Está todo mundo de purpurina. É maravilhoso e estranho. Você ali no bloco e, de repente, encontra o cara que trabalha na baia do lado — com quem você nunca conversou e que, na verdade, é meio mal-encarado. Ele está vestido de Chapolim, ou de Chaves, ou de  Bam-Bam. Alguma fantasia difícil de reconhecer, porque a ideia é que ninguém se reconheça. Nem você (que colocou só um penacho na cabeça, mais para entrar no clima do que porque goste de Carnaval) nem ele. A ideia é que sejamos todos desconhecidos. Ele sorri, ri, joga a mão para o alto e canta, aos berros, “choooooora, não vou ligar, chegou a hora, vais me pagar, PODE CHORAR, PODE CHORAR”. Você olha, pensa em cumprimentá-lo — afinal, trabalham juntos –, mas, antes mesmo de fazer qualquer movimento, ele já vem com toda a alegria que Baco lhe deu, te dá um abraço, diz que é M-A-R-A-V-I-L-H-O-S-O te ver lá. E vai embora com o trio elétrico.

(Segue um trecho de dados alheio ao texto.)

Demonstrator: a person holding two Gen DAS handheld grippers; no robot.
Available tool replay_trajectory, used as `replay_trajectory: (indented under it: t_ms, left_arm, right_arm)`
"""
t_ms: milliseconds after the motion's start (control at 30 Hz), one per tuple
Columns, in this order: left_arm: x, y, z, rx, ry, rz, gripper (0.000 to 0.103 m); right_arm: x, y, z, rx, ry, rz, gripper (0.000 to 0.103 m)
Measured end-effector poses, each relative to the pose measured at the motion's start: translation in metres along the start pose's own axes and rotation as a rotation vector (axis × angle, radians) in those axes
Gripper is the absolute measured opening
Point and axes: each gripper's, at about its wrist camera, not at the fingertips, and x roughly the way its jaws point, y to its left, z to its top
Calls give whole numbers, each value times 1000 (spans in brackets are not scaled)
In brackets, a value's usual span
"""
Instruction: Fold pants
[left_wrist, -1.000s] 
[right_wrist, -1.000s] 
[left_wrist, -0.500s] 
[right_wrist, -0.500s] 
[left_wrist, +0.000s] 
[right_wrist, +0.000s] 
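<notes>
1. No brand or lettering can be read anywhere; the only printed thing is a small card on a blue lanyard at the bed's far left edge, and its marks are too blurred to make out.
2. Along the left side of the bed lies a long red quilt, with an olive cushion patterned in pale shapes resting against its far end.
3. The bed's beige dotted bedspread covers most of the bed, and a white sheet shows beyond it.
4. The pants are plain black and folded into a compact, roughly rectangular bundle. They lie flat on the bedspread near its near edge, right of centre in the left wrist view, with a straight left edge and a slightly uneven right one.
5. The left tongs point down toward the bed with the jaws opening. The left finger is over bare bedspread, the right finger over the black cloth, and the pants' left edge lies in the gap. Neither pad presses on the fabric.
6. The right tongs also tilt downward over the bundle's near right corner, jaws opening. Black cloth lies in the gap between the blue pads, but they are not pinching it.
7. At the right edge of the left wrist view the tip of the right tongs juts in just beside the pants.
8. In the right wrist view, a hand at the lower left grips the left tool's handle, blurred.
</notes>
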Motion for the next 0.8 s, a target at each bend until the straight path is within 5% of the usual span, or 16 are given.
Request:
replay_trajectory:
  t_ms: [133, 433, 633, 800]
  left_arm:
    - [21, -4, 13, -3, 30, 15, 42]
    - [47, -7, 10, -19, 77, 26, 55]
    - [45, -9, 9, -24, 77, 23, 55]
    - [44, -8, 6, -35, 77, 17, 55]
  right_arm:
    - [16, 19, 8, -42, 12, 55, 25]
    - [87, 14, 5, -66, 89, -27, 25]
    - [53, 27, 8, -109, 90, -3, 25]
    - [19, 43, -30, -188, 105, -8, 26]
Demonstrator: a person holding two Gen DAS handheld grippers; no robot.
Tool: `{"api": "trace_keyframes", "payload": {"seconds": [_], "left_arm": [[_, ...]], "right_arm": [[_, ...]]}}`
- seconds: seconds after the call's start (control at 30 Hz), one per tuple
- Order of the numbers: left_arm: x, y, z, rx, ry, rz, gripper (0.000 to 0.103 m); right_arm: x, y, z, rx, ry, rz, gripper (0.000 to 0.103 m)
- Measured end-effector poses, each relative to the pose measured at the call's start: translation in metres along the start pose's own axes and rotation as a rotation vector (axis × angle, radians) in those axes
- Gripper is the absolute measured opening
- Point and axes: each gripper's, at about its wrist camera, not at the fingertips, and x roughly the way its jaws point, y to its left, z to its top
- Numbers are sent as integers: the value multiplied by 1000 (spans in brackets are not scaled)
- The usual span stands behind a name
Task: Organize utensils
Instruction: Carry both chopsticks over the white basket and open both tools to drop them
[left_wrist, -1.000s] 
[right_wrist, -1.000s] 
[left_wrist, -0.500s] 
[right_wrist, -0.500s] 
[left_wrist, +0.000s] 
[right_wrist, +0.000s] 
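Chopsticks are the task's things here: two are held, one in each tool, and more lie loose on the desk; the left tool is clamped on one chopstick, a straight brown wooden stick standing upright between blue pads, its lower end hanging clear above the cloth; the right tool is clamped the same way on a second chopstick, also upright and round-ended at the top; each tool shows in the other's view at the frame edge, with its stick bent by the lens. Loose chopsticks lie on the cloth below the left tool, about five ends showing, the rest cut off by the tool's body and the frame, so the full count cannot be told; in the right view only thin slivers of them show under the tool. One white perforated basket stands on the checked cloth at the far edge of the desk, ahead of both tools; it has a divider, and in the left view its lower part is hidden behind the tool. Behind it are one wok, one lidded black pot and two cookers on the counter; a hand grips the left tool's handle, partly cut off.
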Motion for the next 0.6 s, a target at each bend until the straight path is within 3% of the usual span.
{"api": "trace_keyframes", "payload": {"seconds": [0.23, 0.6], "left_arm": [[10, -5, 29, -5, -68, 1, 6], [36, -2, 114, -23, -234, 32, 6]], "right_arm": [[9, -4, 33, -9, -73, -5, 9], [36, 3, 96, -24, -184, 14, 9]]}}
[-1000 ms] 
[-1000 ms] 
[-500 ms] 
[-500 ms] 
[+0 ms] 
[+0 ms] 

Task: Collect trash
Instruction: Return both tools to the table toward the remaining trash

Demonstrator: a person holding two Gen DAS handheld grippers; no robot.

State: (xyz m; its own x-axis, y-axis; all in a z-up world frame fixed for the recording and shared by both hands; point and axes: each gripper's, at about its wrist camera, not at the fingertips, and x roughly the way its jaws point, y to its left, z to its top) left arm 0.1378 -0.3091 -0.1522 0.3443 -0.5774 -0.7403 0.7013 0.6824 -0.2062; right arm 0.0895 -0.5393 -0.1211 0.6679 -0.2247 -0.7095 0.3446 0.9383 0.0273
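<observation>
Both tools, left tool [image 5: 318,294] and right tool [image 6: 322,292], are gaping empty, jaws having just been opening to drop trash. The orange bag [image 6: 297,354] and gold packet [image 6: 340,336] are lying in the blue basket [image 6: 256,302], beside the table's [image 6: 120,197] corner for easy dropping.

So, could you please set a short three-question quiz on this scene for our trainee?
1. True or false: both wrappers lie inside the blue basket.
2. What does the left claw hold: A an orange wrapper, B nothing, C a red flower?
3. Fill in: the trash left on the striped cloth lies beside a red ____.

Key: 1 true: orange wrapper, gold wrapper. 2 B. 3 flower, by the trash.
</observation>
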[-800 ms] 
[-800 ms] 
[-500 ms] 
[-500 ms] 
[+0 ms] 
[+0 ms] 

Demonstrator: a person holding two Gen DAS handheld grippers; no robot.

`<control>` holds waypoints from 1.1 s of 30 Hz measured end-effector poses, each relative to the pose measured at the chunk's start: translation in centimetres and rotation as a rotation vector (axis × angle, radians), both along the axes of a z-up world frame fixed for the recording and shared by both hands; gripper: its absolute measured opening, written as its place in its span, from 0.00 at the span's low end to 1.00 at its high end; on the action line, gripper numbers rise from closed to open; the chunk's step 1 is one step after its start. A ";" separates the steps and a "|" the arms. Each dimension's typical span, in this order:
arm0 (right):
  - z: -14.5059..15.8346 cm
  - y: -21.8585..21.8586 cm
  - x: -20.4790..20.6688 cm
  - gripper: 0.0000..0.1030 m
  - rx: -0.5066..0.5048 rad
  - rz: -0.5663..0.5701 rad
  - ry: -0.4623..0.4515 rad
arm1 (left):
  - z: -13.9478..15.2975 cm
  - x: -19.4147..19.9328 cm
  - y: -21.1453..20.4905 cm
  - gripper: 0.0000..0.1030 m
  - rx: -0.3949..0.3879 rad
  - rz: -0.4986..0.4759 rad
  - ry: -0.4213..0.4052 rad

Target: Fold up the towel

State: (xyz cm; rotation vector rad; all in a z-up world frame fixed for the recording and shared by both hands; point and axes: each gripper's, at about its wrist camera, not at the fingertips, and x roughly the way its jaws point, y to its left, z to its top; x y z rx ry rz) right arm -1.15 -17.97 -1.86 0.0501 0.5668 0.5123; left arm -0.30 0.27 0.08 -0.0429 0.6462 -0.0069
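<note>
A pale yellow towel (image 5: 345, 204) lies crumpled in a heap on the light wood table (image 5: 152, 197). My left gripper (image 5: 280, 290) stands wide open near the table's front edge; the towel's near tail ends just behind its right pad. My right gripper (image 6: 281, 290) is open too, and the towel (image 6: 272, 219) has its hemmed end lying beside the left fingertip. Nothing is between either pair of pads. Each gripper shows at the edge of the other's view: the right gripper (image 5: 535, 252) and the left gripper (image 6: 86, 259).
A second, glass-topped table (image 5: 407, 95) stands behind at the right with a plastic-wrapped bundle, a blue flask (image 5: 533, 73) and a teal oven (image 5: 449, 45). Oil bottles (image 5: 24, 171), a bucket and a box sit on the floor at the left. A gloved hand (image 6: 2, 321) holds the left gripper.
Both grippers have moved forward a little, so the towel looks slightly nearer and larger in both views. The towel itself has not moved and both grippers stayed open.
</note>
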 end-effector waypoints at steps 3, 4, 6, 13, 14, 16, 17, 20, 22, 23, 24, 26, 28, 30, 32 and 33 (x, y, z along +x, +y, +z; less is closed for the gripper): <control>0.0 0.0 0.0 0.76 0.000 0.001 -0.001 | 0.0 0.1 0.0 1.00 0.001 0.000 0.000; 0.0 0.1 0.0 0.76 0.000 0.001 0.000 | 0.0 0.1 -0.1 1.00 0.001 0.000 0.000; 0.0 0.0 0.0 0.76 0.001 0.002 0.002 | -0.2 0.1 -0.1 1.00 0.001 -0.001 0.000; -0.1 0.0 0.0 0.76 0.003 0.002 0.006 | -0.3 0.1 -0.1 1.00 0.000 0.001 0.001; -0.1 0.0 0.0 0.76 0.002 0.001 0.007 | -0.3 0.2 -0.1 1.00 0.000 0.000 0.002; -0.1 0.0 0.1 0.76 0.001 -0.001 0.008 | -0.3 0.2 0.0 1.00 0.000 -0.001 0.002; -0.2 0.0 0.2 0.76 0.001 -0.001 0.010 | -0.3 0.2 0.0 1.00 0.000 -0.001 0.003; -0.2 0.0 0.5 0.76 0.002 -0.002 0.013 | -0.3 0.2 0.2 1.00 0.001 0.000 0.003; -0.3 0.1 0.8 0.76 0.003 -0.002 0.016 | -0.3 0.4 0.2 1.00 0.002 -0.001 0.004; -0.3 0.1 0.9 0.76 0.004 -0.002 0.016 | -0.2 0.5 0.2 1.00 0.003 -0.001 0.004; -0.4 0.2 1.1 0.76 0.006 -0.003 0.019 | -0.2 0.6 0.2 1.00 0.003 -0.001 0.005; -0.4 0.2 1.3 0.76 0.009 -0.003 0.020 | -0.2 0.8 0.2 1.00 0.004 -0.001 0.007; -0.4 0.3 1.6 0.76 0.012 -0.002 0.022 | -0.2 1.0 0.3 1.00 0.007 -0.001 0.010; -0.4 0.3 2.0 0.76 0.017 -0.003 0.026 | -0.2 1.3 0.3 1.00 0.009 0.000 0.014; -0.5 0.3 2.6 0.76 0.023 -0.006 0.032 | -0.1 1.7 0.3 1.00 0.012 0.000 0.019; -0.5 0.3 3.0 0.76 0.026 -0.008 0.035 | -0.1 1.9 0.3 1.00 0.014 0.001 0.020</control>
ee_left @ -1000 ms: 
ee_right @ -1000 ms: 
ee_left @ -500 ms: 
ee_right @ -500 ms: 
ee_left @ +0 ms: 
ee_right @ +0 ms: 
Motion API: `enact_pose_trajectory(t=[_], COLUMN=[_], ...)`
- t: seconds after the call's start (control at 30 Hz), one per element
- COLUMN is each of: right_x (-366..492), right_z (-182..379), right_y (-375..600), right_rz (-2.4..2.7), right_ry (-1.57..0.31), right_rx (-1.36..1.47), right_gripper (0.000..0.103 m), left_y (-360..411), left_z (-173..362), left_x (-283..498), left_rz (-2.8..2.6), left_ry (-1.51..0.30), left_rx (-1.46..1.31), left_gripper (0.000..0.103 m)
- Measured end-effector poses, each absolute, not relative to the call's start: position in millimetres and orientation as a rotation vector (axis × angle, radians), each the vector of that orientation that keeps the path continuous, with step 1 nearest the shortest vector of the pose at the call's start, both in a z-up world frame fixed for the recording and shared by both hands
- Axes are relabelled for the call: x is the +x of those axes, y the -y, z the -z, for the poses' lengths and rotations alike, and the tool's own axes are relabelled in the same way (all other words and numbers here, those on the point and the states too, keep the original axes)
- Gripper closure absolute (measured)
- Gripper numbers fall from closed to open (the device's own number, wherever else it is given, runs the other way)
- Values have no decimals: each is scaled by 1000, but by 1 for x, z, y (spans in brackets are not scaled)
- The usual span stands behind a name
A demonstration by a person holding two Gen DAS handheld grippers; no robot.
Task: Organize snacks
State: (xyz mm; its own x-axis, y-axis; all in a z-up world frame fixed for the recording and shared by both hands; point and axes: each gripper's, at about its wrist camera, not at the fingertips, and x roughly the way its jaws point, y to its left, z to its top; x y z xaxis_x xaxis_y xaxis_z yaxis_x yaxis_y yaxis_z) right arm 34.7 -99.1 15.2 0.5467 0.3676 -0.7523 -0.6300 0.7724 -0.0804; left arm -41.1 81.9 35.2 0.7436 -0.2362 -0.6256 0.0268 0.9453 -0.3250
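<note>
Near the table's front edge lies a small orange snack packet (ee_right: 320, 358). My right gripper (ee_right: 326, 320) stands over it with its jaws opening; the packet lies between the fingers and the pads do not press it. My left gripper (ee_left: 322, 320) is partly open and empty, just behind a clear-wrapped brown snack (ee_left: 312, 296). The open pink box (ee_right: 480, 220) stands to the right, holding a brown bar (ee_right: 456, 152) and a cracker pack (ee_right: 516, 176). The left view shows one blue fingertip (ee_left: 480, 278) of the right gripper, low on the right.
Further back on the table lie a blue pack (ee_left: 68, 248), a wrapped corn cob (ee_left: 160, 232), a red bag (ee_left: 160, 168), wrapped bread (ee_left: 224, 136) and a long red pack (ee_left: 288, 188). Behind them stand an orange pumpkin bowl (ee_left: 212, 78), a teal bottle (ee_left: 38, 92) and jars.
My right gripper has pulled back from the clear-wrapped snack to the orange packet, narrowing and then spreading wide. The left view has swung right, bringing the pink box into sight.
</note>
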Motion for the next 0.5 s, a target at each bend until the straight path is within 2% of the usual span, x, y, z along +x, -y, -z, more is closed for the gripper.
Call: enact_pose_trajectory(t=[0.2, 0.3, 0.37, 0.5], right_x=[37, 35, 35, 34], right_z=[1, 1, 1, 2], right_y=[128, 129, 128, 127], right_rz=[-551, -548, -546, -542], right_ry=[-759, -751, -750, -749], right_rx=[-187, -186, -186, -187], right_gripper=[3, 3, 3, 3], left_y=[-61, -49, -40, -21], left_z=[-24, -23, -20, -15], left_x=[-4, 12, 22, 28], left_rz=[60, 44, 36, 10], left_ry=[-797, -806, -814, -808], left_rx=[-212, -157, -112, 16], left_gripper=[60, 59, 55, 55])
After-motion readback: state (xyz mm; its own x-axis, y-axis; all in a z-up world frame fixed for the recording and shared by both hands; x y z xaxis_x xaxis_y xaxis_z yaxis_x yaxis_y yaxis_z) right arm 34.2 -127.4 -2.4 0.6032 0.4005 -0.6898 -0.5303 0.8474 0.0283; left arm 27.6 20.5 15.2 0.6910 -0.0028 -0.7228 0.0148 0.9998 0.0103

O bloco de carnaval é mais ou menos isso. Um aperta dali, aperta daqui. Aquele bolo de gente junta, com fantasias meio improvisadas em casa, amigos, casais e até crianças. Suor, cachaça, sujeira, vontade de fazer xixi. Tudo na mesma lambança purpurinada “atravessando o deserto do Saara”. A música, coitada, é quase uma coadjuvante. Às vezes, dá para ouvir, cantar e ensaiar alguns passinhos, se houver espaço. Mas, durante a maior parte do tempo no bloquinho, o que importa é estar junto. Encontrar gente conhecida e desconhecida. Se desfazer da gravata, da formalidade, beber e distribuir sorrisos. É cruzar com a menina com quem você estudou aos 14 (adorei te rever, Mariana Coelho), a gerente do seu banco e aquele cara que parece nunca ter saído do bloco. Afinal, há dez anos você só encontra o sujeito lá.  Ele não trabalha, muito provavelmente não vai ao supermercado nem faz nada que seja chato, porque se trata de um folião profissional. Pula de bloco em bloco, vivendo intensamente essa coisa lisérgica chamada carnaval. Mas, claro, esse não é o seu caso — você é, praticamente, uma turista e observadora da felicidade coletiva alheia — e nem o caso do cara da baia do lado. Isso é o mais bonito do carnaval: as pessoas se soltam. Você sabe. O cara da baia do lado nunca entra no Facebook, jamais se desconcentra, não parece ter momentos de descontração e fala tão baixo que, antes da folia, você mal sabia que ele tinha voz. Mas ali, entre serpentinas e trenzinhos de pessoas, ele se permitiu.

Entretanto, a vida é aquela coisa, né? O bloco acaba e, na segunda-feira, lá está ele, com o tradicional “bico” e a cara mal-encarada de sempre. Metido. Ele agora tem voz, mas não te cumprimenta — como sempre. Não importa. Porque você sabe que, ali dentro, mora um folião. Mora um cara que tem vocação para se divertir. Mora uma pessoa que canta aos berros. Você quase vai até a mesa dele para perguntar: “Era Chaves, Chapolim ou Bam-Bam?”. Mas não. Nem cabe, porque ele já está concentrado no mundo do trabalho. A purpurina e o sambão da Beth Carvalho já são apanas cenas de uma  memória pouco distante.